**Required action:**
Retype the records below exactly as they stand, but with no images.

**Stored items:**
################
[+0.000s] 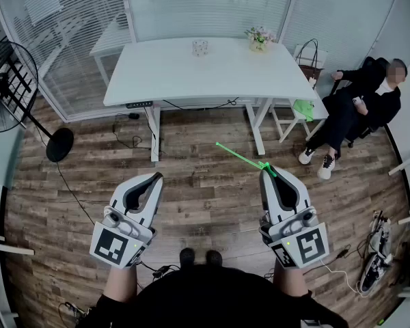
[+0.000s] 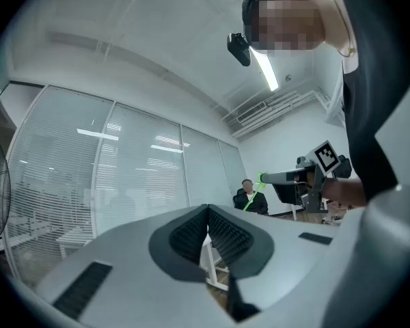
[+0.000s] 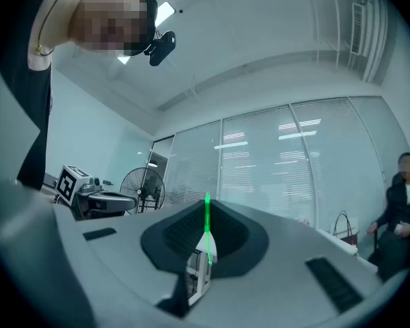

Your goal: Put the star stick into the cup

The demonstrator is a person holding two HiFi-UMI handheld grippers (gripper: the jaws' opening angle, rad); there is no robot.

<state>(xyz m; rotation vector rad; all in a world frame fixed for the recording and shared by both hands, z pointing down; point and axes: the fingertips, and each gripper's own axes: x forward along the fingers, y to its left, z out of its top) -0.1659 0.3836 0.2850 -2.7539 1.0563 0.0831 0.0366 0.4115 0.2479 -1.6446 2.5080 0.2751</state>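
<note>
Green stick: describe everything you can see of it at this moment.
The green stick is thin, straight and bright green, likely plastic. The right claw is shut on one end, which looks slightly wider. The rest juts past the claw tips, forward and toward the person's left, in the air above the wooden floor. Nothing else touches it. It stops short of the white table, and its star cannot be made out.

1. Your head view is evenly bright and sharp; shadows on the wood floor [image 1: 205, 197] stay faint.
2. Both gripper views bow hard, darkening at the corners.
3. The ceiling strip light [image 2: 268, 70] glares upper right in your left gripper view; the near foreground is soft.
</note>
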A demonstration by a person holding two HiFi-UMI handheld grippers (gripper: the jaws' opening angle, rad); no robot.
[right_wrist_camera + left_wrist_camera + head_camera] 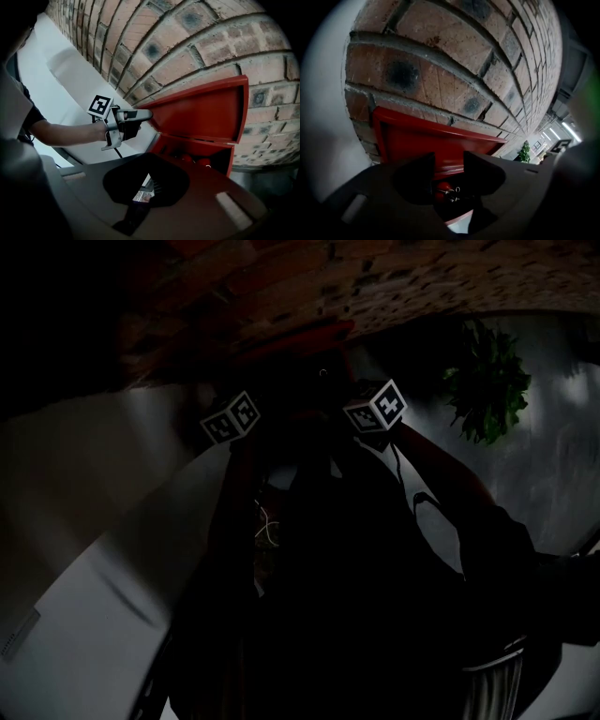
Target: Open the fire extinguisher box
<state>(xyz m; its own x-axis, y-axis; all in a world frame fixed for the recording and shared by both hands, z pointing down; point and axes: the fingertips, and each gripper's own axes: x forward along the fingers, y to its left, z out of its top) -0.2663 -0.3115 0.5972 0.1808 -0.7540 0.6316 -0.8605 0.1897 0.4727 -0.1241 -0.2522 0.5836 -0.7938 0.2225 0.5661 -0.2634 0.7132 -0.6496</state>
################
**Task solution:**
[+0.000s] 
[+0.000s] 
[+0.000s] 

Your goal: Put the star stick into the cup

The demonstrator is a person holding two HiFi-UMI handheld grippers (gripper: the jaws' opening angle, rad); there is no robot.

<state>(xyz m; rotation vector rad; all in a world frame fixed for the recording and shared by both hands, z pointing down; point and axes: the fingertips, and each gripper's own axes: x forward along the fingers, y to its left, z out of its top) -0.1659 0.3836 0.2850 -2.7539 1.0563 0.0831 0.0366 0.4115 0.2479 -1.6446 2.5080 0.2751</state>
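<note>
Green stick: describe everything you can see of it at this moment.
The green stick is thin, straight and bright green, likely plastic. The right claw is shut on one end, which looks slightly wider. The rest juts past the claw tips, forward and toward the person's left, in the air above the wooden floor. Nothing else touches it. It stops short of the white table, and its star cannot be made out.

1. Your head view is evenly bright and sharp; shadows on the wood floor [image 1: 205, 197] stay faint.
2. Both gripper views bow hard, darkening at the corners.
3. The ceiling strip light [image 2: 268, 70] glares upper right in your left gripper view; the near foreground is soft.
</note>
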A demonstration by a person holding two HiFi-UMI handheld grippers (gripper: the jaws' opening angle, rad); no robot.
[right_wrist_camera + left_wrist_camera + head_camera] 
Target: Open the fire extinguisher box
<state>(xyz m; its own x-axis, y-axis; all in a world frame fixed for the recording and shared by both hands, z pointing down; point and axes: the fingertips, and each gripper's own axes: x forward along the fingers, y to its left, z out of its top) -0.2663 -0.3115 0.5972 0.1808 -0.7540 0.6316 -0.8605 0.1897 0.4727 -0.1241 -0.2522 0.5836 -0.7938 0.2225 0.5661 -0.2634 0.7132 -0.6496</state>

The exercise is complete with this answer.